Le continent africain est un continent de tradition orale et le Togo ne fait pas exception à cette culture ancestrale. Dans les pays du Nord, pays d’écriture, et en France en particulier, la fascination qu’exerce « la vérité » de l’écrit a tué la parole tout comme le culte de la jeunesse, de la performance et de la vitesse tue les « vieux ».

Si en Afrique, les « vieux » sont tant sollicités pour leur expérience, c’est que dans ces civilisations orales, le savoir n’est pas seulement écrit, intellectuel, scolaire, universitaire ; parce que la tradition orale a acquis ici le poids et la rigueur des écrits les plus sacrés, le savoir se confond chez nous avec l’expérience et avec la sagesse.

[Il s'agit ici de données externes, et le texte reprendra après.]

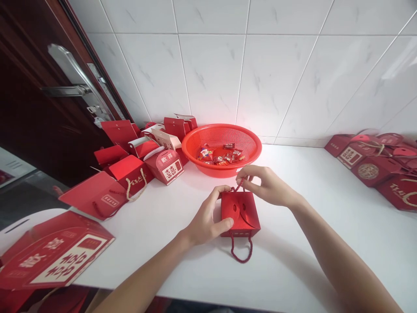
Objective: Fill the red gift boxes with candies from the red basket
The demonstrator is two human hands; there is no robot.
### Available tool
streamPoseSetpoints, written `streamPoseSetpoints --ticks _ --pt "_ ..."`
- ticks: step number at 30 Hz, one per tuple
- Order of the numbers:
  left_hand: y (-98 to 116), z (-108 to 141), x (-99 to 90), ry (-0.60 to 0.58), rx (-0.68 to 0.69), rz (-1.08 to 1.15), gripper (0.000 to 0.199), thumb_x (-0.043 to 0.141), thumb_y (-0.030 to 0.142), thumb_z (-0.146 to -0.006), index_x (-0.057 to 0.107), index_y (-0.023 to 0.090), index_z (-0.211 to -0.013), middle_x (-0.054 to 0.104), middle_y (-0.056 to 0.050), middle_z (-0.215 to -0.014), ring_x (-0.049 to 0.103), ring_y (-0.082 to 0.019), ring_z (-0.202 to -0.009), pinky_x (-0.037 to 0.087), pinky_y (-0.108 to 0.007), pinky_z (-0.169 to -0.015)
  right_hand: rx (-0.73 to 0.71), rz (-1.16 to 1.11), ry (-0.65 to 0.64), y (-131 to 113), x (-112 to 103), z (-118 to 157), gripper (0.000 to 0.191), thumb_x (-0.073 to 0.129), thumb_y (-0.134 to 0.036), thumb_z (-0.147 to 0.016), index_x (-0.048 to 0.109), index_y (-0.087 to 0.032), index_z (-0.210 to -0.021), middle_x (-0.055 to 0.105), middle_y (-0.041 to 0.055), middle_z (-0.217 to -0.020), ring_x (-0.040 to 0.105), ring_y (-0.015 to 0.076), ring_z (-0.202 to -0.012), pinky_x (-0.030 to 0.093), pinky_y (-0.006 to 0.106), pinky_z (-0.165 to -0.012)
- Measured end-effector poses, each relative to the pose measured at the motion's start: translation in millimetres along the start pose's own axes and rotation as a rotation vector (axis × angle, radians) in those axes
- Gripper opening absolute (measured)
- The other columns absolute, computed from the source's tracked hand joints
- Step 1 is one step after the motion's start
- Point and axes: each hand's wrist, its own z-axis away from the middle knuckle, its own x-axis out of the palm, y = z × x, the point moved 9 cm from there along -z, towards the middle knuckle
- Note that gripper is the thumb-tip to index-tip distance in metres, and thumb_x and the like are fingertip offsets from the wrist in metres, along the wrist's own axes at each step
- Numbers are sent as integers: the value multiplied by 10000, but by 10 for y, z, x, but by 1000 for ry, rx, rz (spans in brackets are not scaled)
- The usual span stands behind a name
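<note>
The left hand (208,215) curls around the left side of a small red cardboard box with two round holes in its top flaps (240,213), its thumb resting on the top near the front and its fingers reaching to the back edge. The right hand (267,186) pinches the dark red twisted cord handle at the back of that box (240,184), just above its rear edge. A matching cord loop (241,261) hangs from the front of the box and lies on the white desk (293,261). The box sits just below the centre of the frame.

Behind the hands, at the middle of the frame, stands a round red plastic mesh basket (252,150) with red-wrapped candies (224,154) in its bottom. To its left, a cluster of red gift boxes, several with raised flaps (130,169), spreads over the desk; one at the front has a beige rope handle (137,184). A larger red box with a white printed panel (55,252) is at the lower left of the frame. At the right edge, more red boxes (378,165) are grouped together. White wall tiles (215,74) fill the top, and a dark brown door with a silver handle (29,56) stands at upper left.
</note>
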Motion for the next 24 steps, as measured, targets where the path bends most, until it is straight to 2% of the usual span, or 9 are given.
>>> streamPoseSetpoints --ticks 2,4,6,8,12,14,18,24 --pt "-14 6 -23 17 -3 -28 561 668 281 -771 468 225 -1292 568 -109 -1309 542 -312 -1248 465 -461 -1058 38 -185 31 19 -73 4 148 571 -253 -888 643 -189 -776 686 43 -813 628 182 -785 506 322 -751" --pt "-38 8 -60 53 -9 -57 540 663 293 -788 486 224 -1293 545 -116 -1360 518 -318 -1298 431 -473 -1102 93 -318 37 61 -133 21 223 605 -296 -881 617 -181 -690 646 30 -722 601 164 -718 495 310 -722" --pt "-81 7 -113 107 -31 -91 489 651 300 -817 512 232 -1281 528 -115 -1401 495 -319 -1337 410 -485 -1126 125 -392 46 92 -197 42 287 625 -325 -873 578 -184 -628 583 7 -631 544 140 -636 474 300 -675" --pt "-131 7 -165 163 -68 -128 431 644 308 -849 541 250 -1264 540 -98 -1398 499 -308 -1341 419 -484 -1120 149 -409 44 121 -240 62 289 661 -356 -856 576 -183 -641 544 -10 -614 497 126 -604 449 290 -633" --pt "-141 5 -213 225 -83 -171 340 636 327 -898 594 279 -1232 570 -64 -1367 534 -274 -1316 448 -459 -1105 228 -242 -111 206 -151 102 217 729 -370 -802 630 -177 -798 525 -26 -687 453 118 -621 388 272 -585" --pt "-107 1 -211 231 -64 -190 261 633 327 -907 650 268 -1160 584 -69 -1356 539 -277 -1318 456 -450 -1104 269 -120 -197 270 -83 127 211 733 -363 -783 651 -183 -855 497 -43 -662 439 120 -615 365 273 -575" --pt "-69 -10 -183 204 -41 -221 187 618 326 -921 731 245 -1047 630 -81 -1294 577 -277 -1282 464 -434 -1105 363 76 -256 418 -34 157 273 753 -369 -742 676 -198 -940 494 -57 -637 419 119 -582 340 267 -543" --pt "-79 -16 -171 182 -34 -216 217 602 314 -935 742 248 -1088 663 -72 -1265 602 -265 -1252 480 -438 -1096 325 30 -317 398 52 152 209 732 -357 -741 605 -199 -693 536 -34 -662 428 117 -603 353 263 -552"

Dans ce pays où, pendant des millénaires, seuls les sages eurent le droit de parler, la parole est devenue sacrée. On dit en Afrique que « la parole est un fruit dont la peau s’appelle « bavardage », la chair « éloquence » et le noyau « bon sens » ». Parce qu’elle est sacrée, la parole est écoutée et respectée ; la parole donnée vaut serment. C’est pour cette raison que seuls ceux qui ont le droit de parler, les sages, sont dignes de : transmettre la mémoire collective du clan, de la tribu, de l’ethnie ; procéder à l’initiation des plus jeunes dans la connaissance des secrets de la vie ; décrypter les mystères de la vie : la naissance, la maladie, la mort, les songes ; assurer l’intermédiation entre les vivants et les morts, entre le visible et l’invisible ; devenir les « passeurs », pour les générations suivantes, de la dimension réelle de l’avenir ; être les dépositaires du trésor de l’harmonie entre l’homme et son environnement.

C’est ici qu’on sent le poids et l’importance attribués par les Africains à la parole, surtout celle des aînés : dans la mesure où l’Afrique noire a été dépourvue d’un système d’écriture pratique, elle a entretenu le culte de la parole. Transgresser la parole donnée est un crime, parce que c’est bafouer les ancêtres, c’est-à-dire toute la lignée de ceux qui l’ont transmise depuis des siècles sans en perdre un mot, de génération en génération, jusqu’à nous ; c’est trahir la culture de l’authenticité.

Ce serait la première fois qu’un chef, non seulement gardien de la Constitution, mais surtout garant d’une tradition multiséculaire, rendant la justice à ses concitoyens par sa seule parole, comme nos ancêtres, trahirait à ce point ce qui est l’essence même des civilisations africaines.

Voilà pourquoi tous les Africains en général, et tous les Togolais en particulier, ont le devoir sacré de s’opposer avec la plus grande fermeté à cette tentative de viol de notre identité. Le président Eyadéma doit revenir sur ses projets : rétablir l’accord cadre de Lomé laborieusement obtenu avec l’aide des étrangers et accepté par tous les partis politiques en présence ; abroger sa nouvelle loi électorale ainsi que les modifications apportées à la Constitution approuvée par le peuple togolais en 1992, par une assemblée non représentative.

C’est la seule solution pour éviter la déstabilisation du Togo. J’en appelle au président Chirac : il peut contribuer, par son influence, à persuader M. Eyadéma du bien-fondé du respect de la loi et de la parole donnée. Il est encore temps aujourd’hui pour que demain il ne dise pas, comme pour la Côte d’Ivoire : « Je ne savais pas. »

Koffi Yamgnane
Ancien secrétaire d’Etat français (d’origine togolaise)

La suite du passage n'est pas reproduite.